# [WHAT THE TASK ASKS]
Beginning with the line that contains "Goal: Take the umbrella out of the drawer" in the material below, print each line exactly until the line that contains "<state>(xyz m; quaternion" has been printed, then stop.

# [DATA UNDER STUDY]
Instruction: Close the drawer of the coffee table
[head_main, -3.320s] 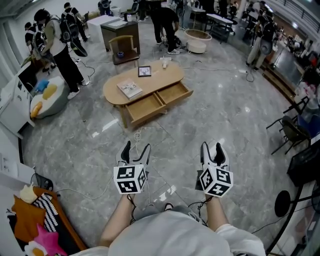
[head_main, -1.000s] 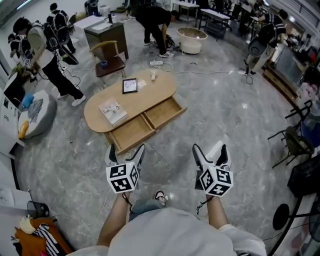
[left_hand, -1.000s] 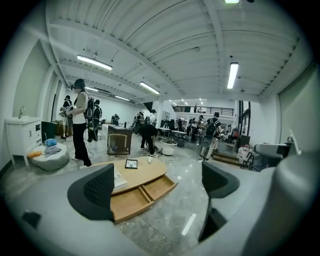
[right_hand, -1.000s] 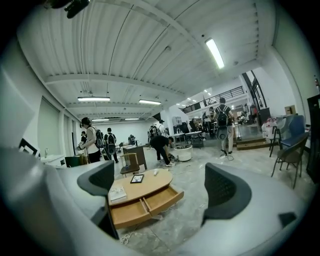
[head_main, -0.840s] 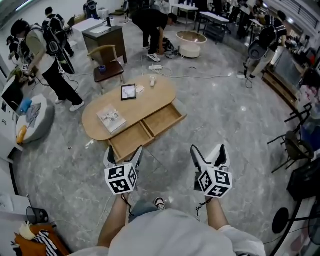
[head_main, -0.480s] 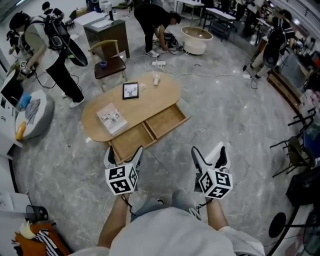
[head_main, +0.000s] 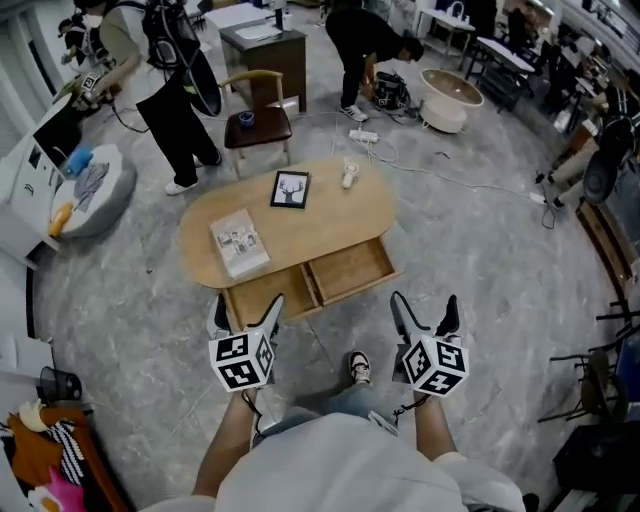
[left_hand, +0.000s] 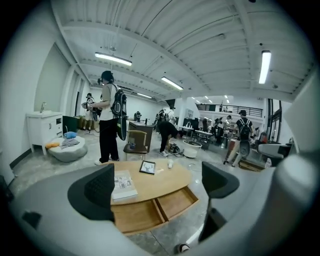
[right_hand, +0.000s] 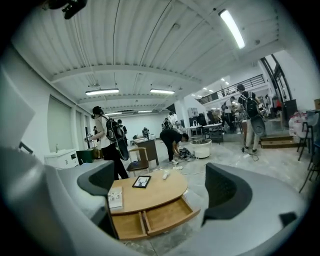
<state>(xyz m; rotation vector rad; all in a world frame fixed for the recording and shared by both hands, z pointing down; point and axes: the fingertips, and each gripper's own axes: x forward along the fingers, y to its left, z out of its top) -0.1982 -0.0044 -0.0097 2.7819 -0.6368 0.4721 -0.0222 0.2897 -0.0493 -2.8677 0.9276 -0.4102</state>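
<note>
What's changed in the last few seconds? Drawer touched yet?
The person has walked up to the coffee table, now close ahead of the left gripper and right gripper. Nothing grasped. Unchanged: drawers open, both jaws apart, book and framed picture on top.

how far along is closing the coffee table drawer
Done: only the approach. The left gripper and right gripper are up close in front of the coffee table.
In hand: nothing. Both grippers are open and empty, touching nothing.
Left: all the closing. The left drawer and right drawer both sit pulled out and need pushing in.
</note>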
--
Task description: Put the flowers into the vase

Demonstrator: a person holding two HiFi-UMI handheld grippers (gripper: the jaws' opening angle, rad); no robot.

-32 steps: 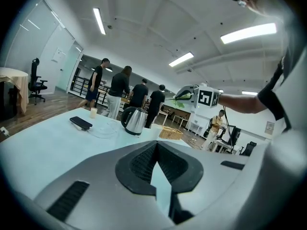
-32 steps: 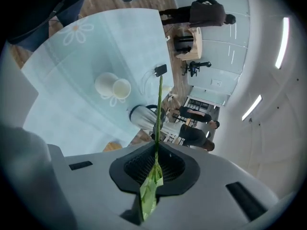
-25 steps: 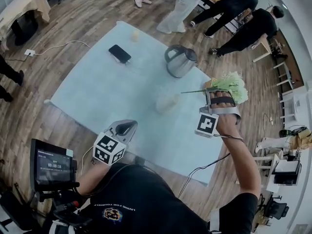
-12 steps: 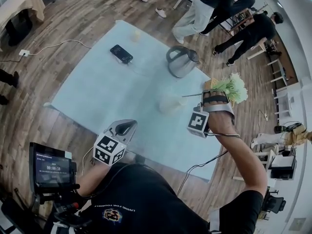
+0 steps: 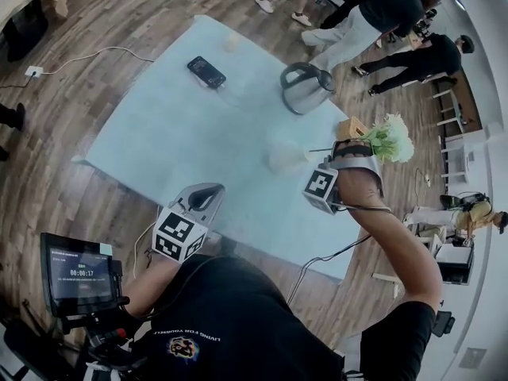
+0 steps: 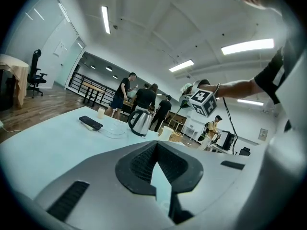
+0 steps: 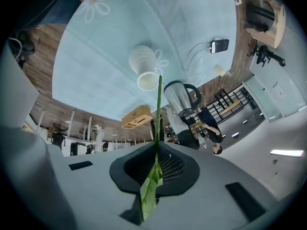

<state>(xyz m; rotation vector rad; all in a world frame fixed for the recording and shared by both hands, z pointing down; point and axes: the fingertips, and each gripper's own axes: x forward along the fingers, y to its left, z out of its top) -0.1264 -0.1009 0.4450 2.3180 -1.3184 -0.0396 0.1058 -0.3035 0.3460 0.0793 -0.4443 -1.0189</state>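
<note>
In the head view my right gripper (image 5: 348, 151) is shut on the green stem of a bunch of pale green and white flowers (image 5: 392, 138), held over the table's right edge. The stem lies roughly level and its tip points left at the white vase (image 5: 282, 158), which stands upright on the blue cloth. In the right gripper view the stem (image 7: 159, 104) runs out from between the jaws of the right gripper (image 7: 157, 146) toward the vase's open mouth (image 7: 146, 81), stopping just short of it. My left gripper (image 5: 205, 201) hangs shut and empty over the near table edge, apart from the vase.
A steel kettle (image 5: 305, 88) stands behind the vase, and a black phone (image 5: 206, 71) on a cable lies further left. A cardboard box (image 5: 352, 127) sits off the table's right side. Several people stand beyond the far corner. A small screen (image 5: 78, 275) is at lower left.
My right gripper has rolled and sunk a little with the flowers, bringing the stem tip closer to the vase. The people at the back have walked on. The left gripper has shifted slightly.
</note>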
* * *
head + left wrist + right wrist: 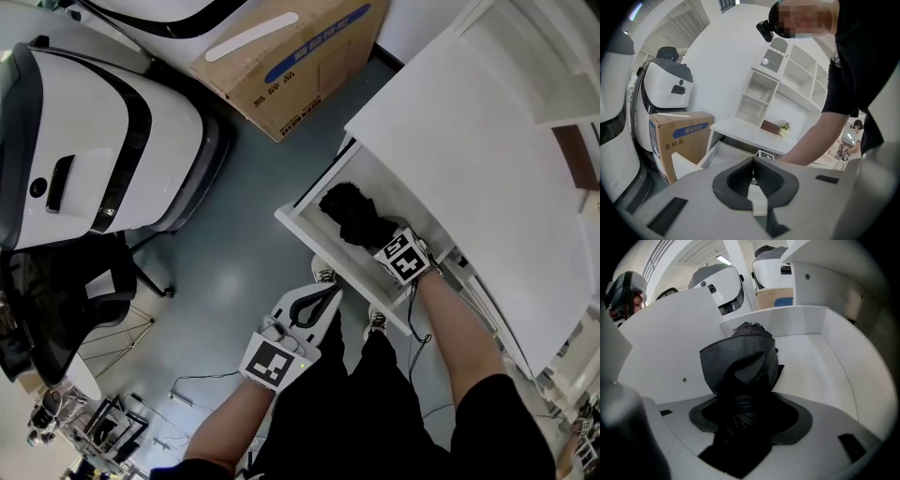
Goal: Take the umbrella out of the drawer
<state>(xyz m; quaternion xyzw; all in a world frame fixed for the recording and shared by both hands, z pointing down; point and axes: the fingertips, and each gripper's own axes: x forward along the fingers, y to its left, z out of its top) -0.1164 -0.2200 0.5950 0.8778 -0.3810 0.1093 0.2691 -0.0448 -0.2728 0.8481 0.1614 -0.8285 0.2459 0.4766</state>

# [TASK RESPONSE]
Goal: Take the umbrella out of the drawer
<state>(xyz m; quaternion xyzw; all in a world frame fixed for the recording and shared by both hands, z pointing down; point and axes: the fingertips, and each gripper's own axes: x forward along the fingers, y to its left, z out of its top) -0.1164 -0.2200 0.5950 0.8778 -0.3810 0.1093 0.2691 -0.0448 -0.2728 0.8481 0.1614 -0.8285 0.2459 0.4766</state>

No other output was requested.